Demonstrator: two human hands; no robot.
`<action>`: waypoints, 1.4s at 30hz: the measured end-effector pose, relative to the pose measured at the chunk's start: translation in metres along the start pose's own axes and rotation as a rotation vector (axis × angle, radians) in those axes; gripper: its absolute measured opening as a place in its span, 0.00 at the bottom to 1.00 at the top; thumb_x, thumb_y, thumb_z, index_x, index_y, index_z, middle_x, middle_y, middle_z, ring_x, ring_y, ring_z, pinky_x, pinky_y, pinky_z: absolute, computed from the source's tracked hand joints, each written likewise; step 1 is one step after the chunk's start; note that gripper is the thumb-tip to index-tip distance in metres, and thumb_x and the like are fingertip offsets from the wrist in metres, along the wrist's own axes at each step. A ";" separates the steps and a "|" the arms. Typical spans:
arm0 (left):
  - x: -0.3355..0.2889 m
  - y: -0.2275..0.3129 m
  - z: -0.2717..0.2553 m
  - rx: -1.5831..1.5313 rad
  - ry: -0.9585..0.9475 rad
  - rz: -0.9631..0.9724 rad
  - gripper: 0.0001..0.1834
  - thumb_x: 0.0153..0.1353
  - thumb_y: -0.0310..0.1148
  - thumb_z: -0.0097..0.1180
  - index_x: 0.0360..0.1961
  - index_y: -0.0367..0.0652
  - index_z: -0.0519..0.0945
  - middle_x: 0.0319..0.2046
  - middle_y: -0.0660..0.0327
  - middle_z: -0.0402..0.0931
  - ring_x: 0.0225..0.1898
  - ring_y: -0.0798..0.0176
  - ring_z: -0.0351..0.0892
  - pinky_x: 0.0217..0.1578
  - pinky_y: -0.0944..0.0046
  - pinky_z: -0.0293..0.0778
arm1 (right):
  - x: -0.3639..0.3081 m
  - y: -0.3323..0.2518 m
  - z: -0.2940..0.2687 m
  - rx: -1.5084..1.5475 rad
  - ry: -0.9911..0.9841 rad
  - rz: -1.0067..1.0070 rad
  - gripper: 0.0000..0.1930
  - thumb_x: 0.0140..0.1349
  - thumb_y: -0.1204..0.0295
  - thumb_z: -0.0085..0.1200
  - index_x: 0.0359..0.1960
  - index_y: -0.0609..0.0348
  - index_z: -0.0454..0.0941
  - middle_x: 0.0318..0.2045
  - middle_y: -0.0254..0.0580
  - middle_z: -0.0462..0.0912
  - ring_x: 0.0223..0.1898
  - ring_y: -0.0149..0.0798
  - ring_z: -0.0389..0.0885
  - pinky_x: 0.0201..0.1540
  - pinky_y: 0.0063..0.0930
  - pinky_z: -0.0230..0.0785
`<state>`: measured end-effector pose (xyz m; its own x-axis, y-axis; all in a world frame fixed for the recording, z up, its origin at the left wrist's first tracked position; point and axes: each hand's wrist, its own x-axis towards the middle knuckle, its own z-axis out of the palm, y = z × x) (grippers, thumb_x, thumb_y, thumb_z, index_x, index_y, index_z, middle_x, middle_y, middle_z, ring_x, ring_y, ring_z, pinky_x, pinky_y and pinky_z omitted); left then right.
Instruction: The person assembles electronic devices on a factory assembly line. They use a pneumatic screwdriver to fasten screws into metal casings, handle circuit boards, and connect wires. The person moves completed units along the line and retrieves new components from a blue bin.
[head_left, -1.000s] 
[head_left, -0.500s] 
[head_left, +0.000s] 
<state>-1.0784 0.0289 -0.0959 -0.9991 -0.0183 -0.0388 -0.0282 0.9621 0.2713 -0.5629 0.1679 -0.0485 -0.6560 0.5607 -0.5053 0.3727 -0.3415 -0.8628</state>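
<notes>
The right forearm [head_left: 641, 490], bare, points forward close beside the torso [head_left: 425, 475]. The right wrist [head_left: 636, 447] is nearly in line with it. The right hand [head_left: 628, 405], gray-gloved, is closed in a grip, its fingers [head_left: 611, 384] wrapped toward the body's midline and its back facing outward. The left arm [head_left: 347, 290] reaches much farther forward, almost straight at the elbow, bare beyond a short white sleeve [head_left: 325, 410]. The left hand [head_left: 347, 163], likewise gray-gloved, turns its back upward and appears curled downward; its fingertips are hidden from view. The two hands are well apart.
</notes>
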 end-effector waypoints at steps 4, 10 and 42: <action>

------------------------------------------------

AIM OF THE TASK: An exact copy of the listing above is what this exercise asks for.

TASK OUTPUT:
Demonstrator: two human hands; no robot.
`<action>`: waypoints, 1.4s at 30hz: the measured end-effector pose, relative to the pose measured at the chunk's start: translation in metres along the start pose's own axes and rotation as a rotation vector (axis × angle, radians) in those axes; gripper: its absolute measured opening as a place in its span, 0.00 at the bottom to 1.00 at the top; thumb_x, thumb_y, thumb_z, index_x, index_y, index_z, middle_x, middle_y, middle_z, ring_x, ring_y, ring_z, pinky_x, pinky_y, pinky_z: absolute, computed from the source's tracked hand joints, each written likewise; step 1 is one step after the chunk's start; note that gripper is the thumb-tip to index-tip distance in metres, and thumb_x and the like are fingertip offsets from the wrist in metres, along the wrist's own axes at each step. A ";" separates the steps and a "|" the arms. Typical spans:
arm0 (left):
  - x: -0.3355..0.2889 m
  - y: -0.2275..0.3129 m
  - z: -0.2717..0.2553 m
  - rx: -1.5831..1.5313 rad
  - ry: -0.9585..0.9475 rad
  - rz: -0.9631..0.9724 rad
  - gripper: 0.0001..0.1834
  - thumb_x: 0.0153..0.1353
  - thumb_y: -0.0310..0.1148
  - thumb_z: -0.0097..0.1180
  - index_x: 0.0360..0.1961
  - index_y: -0.0367..0.0652
  - index_z: -0.0519..0.0945
  - middle_x: 0.0319..0.2046
  - middle_y: -0.0660..0.0327
  - middle_z: -0.0402..0.0931
  - ring_x: 0.0225..0.1898
  - ring_y: -0.0798..0.0176
  - ring_z: -0.0351..0.0892
  - pinky_x: 0.0217..0.1578
  - pinky_y: -0.0944..0.0046
  - pinky_z: -0.0293..0.0778
arm1 (right):
  - x: -0.3639..0.3081 m
  - y: -0.3323..0.2518 m
  - z: -0.2940..0.2687 m
  - rx: -1.5084..1.5475 rad
  - ry: -0.9911..0.9841 rad
  - rz: -1.0067..1.0070 rad
  - gripper: 0.0000..0.1930
  - thumb_x: 0.0140..0.1349
  - thumb_y: -0.1204..0.0295
  - thumb_z: -0.0085..0.1200
  - index_x: 0.0359..0.1960
  - index_y: -0.0609..0.0348
  - index_z: -0.0454..0.0941
  - middle_x: 0.0318..0.2045
  - middle_y: -0.0254..0.0580
  - middle_z: -0.0462..0.0912
  - ring_x: 0.0223..0.1898
  - ring_y: -0.0149..0.0798
  - ring_z: -0.0389..0.0885
  - pinky_x: 0.0201..0.1540
  - pinky_y: 0.0063..0.0930
  - pinky_z: -0.0230..0.0785
`<state>`: measured end-effector pose (xyz m; its own x-axis, y-axis; all in a world frame fixed for the recording, z up, its origin at the left wrist's first tracked position; point and axes: each hand's wrist, its own x-axis towards the middle knuckle, its own z-axis out of the palm, y = z × x) (grippers, thumb_x, thumb_y, thumb_z, index_x, index_y, index_z, middle_x, middle_y, middle_z, ring_x, ring_y, ring_z, pinky_x, pinky_y and pinky_z omitted); left then right.
Instruction: The person assembles electronic devices on a factory assembly line. They use a pneumatic screwdriver to fasten screws into metal casings, handle circuit boards, and connect wires. The person moves completed units along the line and retrieves new components from a blue bin.
[head_left, -1.000s] 
[head_left, -0.500s] 
[head_left, +0.000s] 
<state>-1.0784 0.0289 -0.0959 -0.9991 -0.0183 -0.0388 -0.0282 0.9621 0.2713 -0.5629 0.1679 -0.0485 -0.6560 0.5607 -0.5053 0.3727 -0.3415 -0.8628</state>
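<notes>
The right forearm [head_left: 641, 490], bare, points forward close beside the torso [head_left: 425, 475]. The right wrist [head_left: 636, 447] is nearly in line with it. The right hand [head_left: 628, 405], gray-gloved, is closed in a grip, its fingers [head_left: 611, 384] wrapped toward the body's midline and its back facing outward. The left arm [head_left: 347, 290] reaches much farther forward, almost straight at the elbow, bare beyond a short white sleeve [head_left: 325, 410]. The left hand [head_left: 347, 163], likewise gray-gloved, turns its back upward and appears curled downward; its fingertips are hidden from view. The two hands are well apart.
</notes>
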 end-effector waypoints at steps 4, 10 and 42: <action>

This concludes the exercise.